Geopolitical tensions are climbing again, and the ripple effects are starting to look like a serious threat to the global AI boom. While the world is racing to build more data centers, expand chip output, and scale AI infrastructure, the momentum depends on something far less glamorous than cutting-edge models: stable supply chains, predictable shipping routes, and reliable energy access.
That’s where the biggest concern is emerging. If instability in the Middle East drags on for weeks or months, major semiconductor producers in Asia could struggle to keep pace with global demand. Even if chip factories themselves aren’t directly in the conflict zone, the resources they rely on are.
A key issue is energy dependence. Countries that dominate semiconductor manufacturing—especially South Korea, Taiwan, and Japan—import a significant share of their energy from overseas. And when shipping lanes face disruptions, the impact can quickly spread across industrial output. One of the most critical chokepoints drawing attention is the Strait of Hormuz, a major corridor for global energy shipments. If trade flows or shipping routes are forced to change, energy costs can rise and supply reliability can drop, creating long-term operational risk for energy-hungry industries like chipmaking.

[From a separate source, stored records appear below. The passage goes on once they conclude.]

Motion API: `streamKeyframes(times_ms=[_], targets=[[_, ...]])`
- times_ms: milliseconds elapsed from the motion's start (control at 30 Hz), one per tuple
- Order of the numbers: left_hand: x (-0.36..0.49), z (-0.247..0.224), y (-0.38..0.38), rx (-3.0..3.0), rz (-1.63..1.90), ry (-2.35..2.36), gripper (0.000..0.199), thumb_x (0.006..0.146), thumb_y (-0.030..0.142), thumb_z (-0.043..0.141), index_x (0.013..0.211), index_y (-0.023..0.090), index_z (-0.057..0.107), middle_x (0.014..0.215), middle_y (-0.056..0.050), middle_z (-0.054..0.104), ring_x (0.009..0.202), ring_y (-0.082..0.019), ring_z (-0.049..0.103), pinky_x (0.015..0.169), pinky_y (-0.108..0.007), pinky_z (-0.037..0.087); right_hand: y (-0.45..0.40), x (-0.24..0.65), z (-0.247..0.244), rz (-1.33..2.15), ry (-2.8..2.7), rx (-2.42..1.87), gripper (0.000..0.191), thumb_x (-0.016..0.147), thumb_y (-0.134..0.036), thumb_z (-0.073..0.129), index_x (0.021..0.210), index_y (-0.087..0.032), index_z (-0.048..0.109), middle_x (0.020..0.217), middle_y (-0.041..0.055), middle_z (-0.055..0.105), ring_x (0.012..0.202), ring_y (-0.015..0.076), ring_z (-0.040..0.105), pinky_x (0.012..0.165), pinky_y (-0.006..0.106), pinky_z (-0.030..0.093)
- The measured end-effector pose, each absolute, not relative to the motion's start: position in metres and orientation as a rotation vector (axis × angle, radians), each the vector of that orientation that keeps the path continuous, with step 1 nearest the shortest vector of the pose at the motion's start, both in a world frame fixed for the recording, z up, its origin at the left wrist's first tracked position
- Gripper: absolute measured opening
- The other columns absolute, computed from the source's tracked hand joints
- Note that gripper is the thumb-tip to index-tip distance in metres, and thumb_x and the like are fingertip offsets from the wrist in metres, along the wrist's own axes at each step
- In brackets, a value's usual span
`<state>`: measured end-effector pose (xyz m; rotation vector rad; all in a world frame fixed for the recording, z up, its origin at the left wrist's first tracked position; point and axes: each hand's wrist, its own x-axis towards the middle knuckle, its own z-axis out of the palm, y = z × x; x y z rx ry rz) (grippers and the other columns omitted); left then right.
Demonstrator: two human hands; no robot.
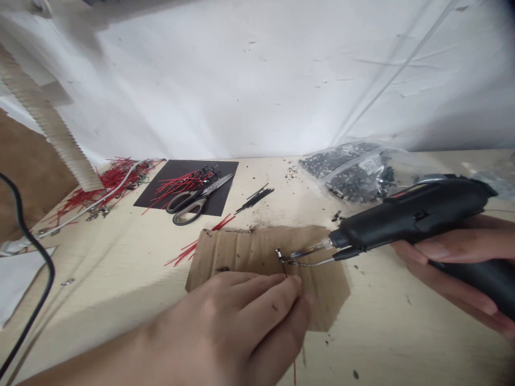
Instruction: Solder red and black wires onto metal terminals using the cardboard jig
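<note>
My left hand (257,316) is pinched shut on a thin wire, resting over a piece of brown cardboard (237,246). A red length of the wire (295,372) hangs out below the fingers. Just past the fingertips, a small black and silver component (279,255) sits at the wire's upper end. My right hand (454,268) grips a black soldering gun (410,212). Its hot tip and a thin curved metal feed tube (317,263) point left, close beside the component; whether they touch it I cannot tell.
Scissors (201,201) and red wires (181,182) lie on a black sheet (161,187). Black wire pieces (255,198) are beside it. A clear bag of small parts (354,171) stands at the back right. More red wires (116,177) surround a ribbed hose (60,128); a black cable (36,246) loops left.
</note>
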<state>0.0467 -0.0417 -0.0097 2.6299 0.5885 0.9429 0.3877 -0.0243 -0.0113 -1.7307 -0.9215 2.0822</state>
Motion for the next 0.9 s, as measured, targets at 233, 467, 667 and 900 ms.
streamKeyframes(times_ms=[233, 467, 667, 900], targets=[[0.0479, -0.0088, -0.0413, 2.64, 0.928, 0.584, 0.021, 0.105, 0.007, 0.056, 0.118, 0.005, 0.072, 0.098, -0.015, 0.084, 0.089, -0.021, 0.083, 0.08, -0.027, 0.072, -0.0257, 0.3868, -0.0096, 2.092, -0.886, -1.697, 0.049, 0.072, -0.065, 0.082, 0.051, -0.023, 0.069, 0.038, 0.0019, 0.051, 0.03, 0.0144, 0.049, 0.034, 0.027, 0.046], [0.0473, -0.0084, -0.0405, 2.633, 0.921, 0.58, 0.02, 0.105, 0.006, 0.056, 0.116, 0.002, 0.072, 0.098, -0.017, 0.084, 0.087, -0.021, 0.083, 0.079, -0.027, 0.072, -0.0256, 0.3894, -0.0112, 2.116, -0.838, -1.72, 0.044, 0.07, -0.063, 0.084, 0.054, -0.024, 0.072, 0.039, 0.0027, 0.053, 0.03, 0.0146, 0.051, 0.035, 0.027, 0.05], [0.0478, -0.009, -0.0387, 2.625, 0.933, 0.544, 0.02, 0.103, 0.004, 0.056, 0.114, 0.001, 0.072, 0.098, -0.018, 0.083, 0.087, -0.022, 0.084, 0.081, -0.028, 0.072, -0.0253, 0.3923, -0.0133, 2.112, -0.844, -1.746, 0.052, 0.072, -0.068, 0.082, 0.05, -0.023, 0.067, 0.039, 0.0037, 0.054, 0.032, 0.0144, 0.05, 0.036, 0.027, 0.05], [0.048, -0.0071, -0.0395, 2.639, 0.927, 0.557, 0.021, 0.103, 0.005, 0.056, 0.116, 0.005, 0.074, 0.099, -0.016, 0.084, 0.089, -0.022, 0.084, 0.081, -0.027, 0.072, -0.0251, 0.3883, -0.0108, 2.093, -0.839, -1.733, 0.045, 0.069, -0.064, 0.084, 0.054, -0.023, 0.071, 0.037, 0.0028, 0.053, 0.029, 0.0146, 0.049, 0.037, 0.029, 0.053]])
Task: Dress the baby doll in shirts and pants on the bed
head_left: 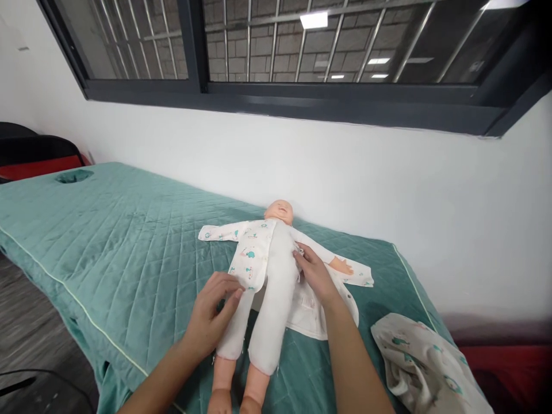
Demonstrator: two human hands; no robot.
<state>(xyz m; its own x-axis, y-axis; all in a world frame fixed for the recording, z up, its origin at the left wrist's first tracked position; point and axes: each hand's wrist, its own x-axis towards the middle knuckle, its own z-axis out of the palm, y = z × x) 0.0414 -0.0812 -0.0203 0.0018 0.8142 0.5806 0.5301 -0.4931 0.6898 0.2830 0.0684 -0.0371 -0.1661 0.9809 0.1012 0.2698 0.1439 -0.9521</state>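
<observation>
A baby doll (pixel 280 259) with a white cloth body lies on its back, head toward the wall. It wears a white baby shirt (pixel 254 247) with green prints, one front panel over its chest and the other spread flat beneath it on the right. Its right-side arm (pixel 340 264) lies over a sleeve, with the plastic hand showing. My left hand (pixel 218 305) hovers or rests at the shirt's lower corner, thumb and fingers apart. At the doll's side, my right hand (pixel 310 267) has thumb and forefinger pinched together; what is between them is too small to make out.
A green quilted cover (pixel 142 253) spreads over the bed, which has a round hole (pixel 74 176) at far left. A crumpled printed cloth (pixel 426 362) lies at right front. Behind is a white wall (pixel 207 149) under a barred window. Red and black chairs (pixel 38 155) stand at left.
</observation>
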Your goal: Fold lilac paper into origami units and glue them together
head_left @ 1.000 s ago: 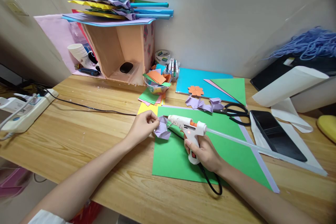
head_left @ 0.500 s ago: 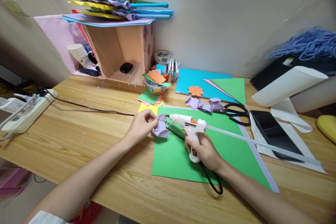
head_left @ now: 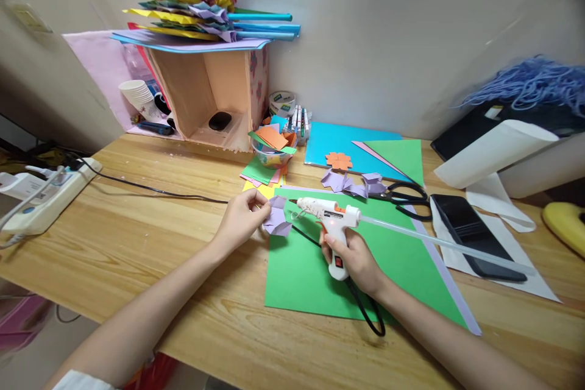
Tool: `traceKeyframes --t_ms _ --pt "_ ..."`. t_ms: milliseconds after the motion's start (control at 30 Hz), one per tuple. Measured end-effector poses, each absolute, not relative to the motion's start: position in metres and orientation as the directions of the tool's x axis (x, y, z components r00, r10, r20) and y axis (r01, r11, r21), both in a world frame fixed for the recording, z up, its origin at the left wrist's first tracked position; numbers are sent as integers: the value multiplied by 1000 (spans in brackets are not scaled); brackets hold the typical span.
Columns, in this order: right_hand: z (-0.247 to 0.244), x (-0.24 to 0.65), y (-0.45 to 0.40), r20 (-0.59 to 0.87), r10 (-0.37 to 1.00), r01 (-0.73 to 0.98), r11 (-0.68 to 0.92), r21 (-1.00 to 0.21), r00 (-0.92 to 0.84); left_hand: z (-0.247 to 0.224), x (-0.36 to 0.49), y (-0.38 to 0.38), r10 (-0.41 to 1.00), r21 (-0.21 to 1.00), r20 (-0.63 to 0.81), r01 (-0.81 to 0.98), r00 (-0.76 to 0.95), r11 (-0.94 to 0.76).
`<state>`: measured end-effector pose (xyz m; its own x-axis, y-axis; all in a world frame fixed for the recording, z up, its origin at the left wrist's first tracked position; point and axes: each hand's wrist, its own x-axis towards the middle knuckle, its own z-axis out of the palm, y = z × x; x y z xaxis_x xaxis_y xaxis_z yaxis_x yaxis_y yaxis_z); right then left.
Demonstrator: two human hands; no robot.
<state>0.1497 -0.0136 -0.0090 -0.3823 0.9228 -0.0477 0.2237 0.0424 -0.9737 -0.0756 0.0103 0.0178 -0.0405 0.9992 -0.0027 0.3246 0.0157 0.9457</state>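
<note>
Between its thumb and fingers, my left hand (head_left: 244,213) pinches a folded purple paper piece (head_left: 276,218) over the left edge of the green paper sheet (head_left: 311,280). My right hand (head_left: 356,259) is wrapped round the grip of a white hot glue gun (head_left: 336,219), a finger at its orange trigger. The nozzle points left, close to the purple paper, with a small gap showing between them. From the gun's back sticks a long clear glue stick (head_left: 439,245). More folded purple paper pieces (head_left: 351,183) lie beyond the gun, and an orange paper flower (head_left: 339,161) rests on blue paper.
Black-handled scissors (head_left: 406,196) and a phone (head_left: 470,234) lie at the right. A bowl of paper scraps (head_left: 270,155) stands at the back, near an open box (head_left: 201,91) topped with paper flowers (head_left: 192,3). A black cord (head_left: 159,191) crosses from the power strip (head_left: 55,195).
The purple paper and the glue gun's nozzle are slightly farther apart. Both hands keep their holds, and the whole view has shifted a little.
</note>
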Motion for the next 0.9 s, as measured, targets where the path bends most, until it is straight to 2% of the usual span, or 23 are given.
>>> traceKeyframes --t_ms 133,200,267,300,367,467,533,633,767,900 --pt "-2 143 -10 -59 945 145 -13 -989 -320 37 -76 4 1000 994 14 112 -7 -13" --pt "5 130 -3 -63 949 86 -38 -996 -310 48 -76 -4 994 1000 27 -12 103 -26" --pt "10 108 6 -51 944 24 -45 -999 -326 58 -77 -14 961 990 -9 -131 276 47" --pt "12 93 12 -18 937 -14 -24 -1000 -348 62 -76 -20 910 977 -47 -169 412 127" --pt "14 58 23 74 931 -96 43 -994 -358 68 -74 -31 716 940 -121 -152 688 305" --pt "16 -2 37 146 893 -120 105 -987 -425 74 -68 -45 463 903 -175 -46 869 427" --pt "17 -40 43 181 890 -3 198 -980 -419 75 -64 -50 398 894 -188 -12 898 448" --pt "17 -86 49 198 878 242 327 -914 -437 70 -62 -51 394 869 -197 -26 898 494" --pt "12 -120 56 149 913 523 344 -780 -379 60 -65 -44 506 836 -153 -162 849 524" --pt "4 -132 59 86 914 608 331 -721 -396 60 -67 -40 616 826 -104 -277 781 491"
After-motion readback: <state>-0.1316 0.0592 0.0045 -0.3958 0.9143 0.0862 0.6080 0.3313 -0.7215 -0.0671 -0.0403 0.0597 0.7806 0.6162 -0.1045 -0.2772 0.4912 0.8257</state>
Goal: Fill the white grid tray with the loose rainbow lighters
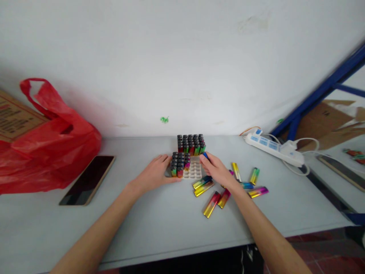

For Taiwan in particular, this is a high-stakes vulnerability. Semiconductor manufacturing consumes enormous amounts of electricity, and companies that anchor the global advanced-chip supply chain also represent a sizable share of local energy demand. If access to liquefied natural gas and petroleum products from Gulf suppliers becomes constrained or more expensive, sustaining consistent operations becomes harder—especially if disruptions aren’t brief.
The risk isn’t limited to logic chips. Memory production in South Korea could face its own supply crunch tied to a different resource: helium. Reports highlight that companies such as Samsung and SK hynix rely heavily on helium imports from Qatar. Helium plays an essential role in semiconductor manufacturing, particularly as process complexity rises. It’s used for cooling during high-energy stages of production and becomes even more important when fabs lean on advanced techniques like EUV lithography, where temperature stability and protection of sensitive components are mission-critical.
In the short term, the industry can often absorb shocks because suppliers plan ahead. Large manufacturers typically build inventory buffers and factor geopolitical uncertainty into procurement strategies. That means immediate fallout may be limited. The bigger danger is duration. If disruptions stretch across several weeks or months, the cost and availability of energy and critical materials can become a real bottleneck.
If that happens, chipmakers have a familiar playbook—but none of the options are painless. They may optimize processes to stretch resources, limit output to protect operations, or raise prices to offset higher shipping and procurement costs. Any of those moves can cascade through the AI supply chain. Fabless chip designers and hyperscalers may have to revise pricing, adjust supply commitments, or delay deployment schedules—creating a domino effect that can slow the pace of AI infrastructure buildout.
All of this underlines why domestic manufacturing and supply resilience have become such urgent priorities in recent years. Ambitions for a chip industry measured in trillions of dollars depend on more than demand and innovation. Without dependable access to energy, shipping routes, and critical industrial materials, even the strongest AI momentum can hit constraints—right when the world expects acceleration.